WEDNESDAY, Sept. 11, 2019 (HealthDay News) — Financial integration between physicians and hospitals raises patient spending but does not impact care quality, according to a study published online Sept. 3 in the Journal of General Internal Medicine.

Vivian Ho, Ph.D., from the Baker Institute for Public Policy at Rice University in Houston, and colleagues conducted a retrospective review of claims data from 2014 through 2016 to measure the correlation between physician-hospital integration and both spending and quality. Annual spending per patient was compared for those treated by a physician practice that is billing through a hospital versus an independent physician practice. Quality measures were assessed, including readmission within 30 days of discharge, appropriate care for patients with diabetes, and screening mammography for women aged 50 to 64 years.

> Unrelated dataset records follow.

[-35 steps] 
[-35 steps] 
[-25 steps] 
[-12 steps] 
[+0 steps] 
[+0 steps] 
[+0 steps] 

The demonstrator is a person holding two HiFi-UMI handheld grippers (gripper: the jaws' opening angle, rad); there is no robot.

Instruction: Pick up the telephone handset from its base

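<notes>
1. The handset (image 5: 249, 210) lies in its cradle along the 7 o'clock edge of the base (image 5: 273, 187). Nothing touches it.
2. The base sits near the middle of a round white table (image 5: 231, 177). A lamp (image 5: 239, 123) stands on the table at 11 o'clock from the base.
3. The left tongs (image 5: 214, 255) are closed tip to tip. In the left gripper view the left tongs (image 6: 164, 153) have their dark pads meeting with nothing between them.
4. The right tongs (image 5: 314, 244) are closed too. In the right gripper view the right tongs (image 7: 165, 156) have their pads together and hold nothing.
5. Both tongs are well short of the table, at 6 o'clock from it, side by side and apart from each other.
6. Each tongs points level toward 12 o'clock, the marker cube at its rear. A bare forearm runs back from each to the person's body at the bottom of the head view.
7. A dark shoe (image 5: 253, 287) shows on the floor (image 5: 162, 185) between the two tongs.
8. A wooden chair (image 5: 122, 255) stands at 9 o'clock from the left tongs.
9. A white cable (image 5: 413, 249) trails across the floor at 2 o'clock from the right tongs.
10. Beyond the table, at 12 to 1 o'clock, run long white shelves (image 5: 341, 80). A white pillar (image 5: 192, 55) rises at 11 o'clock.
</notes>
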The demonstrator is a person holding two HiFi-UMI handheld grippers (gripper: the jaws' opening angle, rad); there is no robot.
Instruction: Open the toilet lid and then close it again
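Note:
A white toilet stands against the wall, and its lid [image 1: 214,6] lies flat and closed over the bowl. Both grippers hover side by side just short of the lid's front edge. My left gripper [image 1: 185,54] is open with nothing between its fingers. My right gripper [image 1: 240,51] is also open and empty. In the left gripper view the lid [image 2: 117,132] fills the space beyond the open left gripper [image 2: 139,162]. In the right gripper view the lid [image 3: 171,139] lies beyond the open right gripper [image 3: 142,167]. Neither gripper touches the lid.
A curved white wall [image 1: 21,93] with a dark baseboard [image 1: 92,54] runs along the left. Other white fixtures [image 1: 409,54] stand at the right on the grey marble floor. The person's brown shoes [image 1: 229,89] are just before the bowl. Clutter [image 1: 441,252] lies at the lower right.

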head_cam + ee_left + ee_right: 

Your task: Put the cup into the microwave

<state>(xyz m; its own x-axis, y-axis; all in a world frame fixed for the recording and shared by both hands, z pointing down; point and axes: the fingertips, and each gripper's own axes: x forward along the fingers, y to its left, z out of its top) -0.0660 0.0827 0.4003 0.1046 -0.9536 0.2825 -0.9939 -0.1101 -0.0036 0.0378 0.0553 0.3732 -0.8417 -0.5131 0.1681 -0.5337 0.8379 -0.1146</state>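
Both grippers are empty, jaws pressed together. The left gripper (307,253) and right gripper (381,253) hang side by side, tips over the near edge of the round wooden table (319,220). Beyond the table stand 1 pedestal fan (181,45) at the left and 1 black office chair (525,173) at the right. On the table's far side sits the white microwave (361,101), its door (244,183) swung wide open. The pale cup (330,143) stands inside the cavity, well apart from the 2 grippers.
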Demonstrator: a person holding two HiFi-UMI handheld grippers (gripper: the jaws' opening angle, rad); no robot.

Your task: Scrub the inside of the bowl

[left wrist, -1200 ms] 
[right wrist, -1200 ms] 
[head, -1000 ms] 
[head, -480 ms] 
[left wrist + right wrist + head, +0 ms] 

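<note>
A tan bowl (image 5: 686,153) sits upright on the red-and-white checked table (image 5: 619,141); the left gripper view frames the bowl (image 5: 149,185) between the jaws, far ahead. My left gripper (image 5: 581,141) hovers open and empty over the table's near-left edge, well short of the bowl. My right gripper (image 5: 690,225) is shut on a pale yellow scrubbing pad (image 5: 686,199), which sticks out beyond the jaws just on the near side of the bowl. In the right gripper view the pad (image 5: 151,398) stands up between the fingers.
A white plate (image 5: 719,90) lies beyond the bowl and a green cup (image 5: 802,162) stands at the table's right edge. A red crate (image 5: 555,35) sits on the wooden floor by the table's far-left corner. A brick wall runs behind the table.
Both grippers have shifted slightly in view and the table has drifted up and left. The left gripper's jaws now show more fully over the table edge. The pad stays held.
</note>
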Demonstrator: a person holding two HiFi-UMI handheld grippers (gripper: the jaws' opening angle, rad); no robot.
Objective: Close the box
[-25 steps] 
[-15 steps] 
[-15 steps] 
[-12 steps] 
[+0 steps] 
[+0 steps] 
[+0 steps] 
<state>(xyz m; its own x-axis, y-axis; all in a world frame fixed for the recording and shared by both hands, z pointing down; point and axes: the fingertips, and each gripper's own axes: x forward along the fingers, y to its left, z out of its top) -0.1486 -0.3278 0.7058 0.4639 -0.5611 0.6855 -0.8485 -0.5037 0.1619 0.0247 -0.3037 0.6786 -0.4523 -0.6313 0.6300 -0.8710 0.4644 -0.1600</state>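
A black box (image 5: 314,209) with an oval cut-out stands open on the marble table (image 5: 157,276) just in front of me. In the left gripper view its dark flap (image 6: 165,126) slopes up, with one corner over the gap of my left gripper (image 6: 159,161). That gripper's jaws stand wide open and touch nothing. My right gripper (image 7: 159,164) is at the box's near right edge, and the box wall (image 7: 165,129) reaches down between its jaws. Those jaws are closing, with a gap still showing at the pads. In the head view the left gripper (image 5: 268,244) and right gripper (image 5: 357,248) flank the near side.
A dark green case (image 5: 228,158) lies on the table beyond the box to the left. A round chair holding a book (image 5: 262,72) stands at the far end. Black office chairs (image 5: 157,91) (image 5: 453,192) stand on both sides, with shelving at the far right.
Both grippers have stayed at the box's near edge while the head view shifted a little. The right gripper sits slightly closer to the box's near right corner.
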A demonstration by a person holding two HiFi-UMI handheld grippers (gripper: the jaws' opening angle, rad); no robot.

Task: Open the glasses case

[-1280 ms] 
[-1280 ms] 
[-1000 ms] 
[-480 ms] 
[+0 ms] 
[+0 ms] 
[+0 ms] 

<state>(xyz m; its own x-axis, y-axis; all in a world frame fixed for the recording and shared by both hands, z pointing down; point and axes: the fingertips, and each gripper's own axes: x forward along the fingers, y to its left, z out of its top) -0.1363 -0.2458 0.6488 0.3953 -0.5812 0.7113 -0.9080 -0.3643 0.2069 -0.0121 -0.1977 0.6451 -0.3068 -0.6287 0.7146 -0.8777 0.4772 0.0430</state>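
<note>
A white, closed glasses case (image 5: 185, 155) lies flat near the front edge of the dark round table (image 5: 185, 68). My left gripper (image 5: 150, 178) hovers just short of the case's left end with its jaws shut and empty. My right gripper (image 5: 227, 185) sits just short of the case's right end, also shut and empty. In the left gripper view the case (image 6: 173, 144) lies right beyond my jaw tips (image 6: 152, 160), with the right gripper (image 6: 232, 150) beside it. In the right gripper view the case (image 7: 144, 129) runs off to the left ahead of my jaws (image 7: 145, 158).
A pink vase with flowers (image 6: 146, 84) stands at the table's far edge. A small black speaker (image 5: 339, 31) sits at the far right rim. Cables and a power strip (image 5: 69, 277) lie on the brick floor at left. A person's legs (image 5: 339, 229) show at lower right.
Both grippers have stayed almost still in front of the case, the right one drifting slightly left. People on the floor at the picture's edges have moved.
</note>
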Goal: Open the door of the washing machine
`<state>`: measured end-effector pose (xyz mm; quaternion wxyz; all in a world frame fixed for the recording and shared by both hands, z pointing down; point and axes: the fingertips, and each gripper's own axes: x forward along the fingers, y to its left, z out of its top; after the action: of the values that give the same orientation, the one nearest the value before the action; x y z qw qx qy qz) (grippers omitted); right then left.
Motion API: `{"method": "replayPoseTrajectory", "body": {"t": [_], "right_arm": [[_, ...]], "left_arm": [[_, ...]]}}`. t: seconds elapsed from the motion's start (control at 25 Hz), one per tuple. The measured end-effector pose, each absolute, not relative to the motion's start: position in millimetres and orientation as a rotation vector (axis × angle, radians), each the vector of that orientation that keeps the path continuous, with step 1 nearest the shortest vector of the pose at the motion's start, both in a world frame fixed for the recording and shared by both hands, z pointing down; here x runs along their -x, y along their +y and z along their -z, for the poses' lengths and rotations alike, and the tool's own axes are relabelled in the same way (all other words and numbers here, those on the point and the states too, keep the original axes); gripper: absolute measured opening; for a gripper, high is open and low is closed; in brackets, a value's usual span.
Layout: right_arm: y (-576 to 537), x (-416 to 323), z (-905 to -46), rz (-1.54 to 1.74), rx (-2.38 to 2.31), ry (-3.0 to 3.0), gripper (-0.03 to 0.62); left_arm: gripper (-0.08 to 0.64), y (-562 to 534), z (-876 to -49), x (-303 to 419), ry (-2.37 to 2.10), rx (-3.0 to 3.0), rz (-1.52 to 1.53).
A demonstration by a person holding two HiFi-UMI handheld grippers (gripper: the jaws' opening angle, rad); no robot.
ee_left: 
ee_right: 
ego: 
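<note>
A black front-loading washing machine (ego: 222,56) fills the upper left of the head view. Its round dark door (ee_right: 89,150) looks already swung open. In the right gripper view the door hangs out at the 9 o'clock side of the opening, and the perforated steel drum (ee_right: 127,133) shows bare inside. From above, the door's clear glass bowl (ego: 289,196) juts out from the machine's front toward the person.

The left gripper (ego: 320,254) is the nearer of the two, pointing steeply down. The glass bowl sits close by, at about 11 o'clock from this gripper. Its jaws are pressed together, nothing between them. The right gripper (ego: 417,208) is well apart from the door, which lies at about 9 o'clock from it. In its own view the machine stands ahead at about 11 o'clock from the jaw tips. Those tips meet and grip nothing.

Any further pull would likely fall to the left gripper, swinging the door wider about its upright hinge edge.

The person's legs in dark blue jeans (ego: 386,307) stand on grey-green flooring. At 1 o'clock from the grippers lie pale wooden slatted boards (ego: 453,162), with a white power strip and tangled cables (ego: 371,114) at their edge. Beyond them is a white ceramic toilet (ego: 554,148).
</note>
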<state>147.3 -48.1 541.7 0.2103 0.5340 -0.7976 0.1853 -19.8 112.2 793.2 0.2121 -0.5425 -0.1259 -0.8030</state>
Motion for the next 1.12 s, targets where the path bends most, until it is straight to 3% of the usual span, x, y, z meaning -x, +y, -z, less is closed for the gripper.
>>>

The researchers found that when treated by doctors in hospital-owned versus physician-owned practices, patients in a preferred provider organization incurred spending that was 5.8 percentage points higher. For durable medical equipment, imaging, unclassified services, and outpatient care, spending was significantly higher. The investigators noted that the difference in spending appeared to be due to greater service utilization and not higher prices. No consistent difference in care quality was seen for hospital-owned versus physician-owned practices.

“Our findings, combined with previous research, suggest that increased integration leads to higher spending, with no consistent evidence of better quality,” the authors write.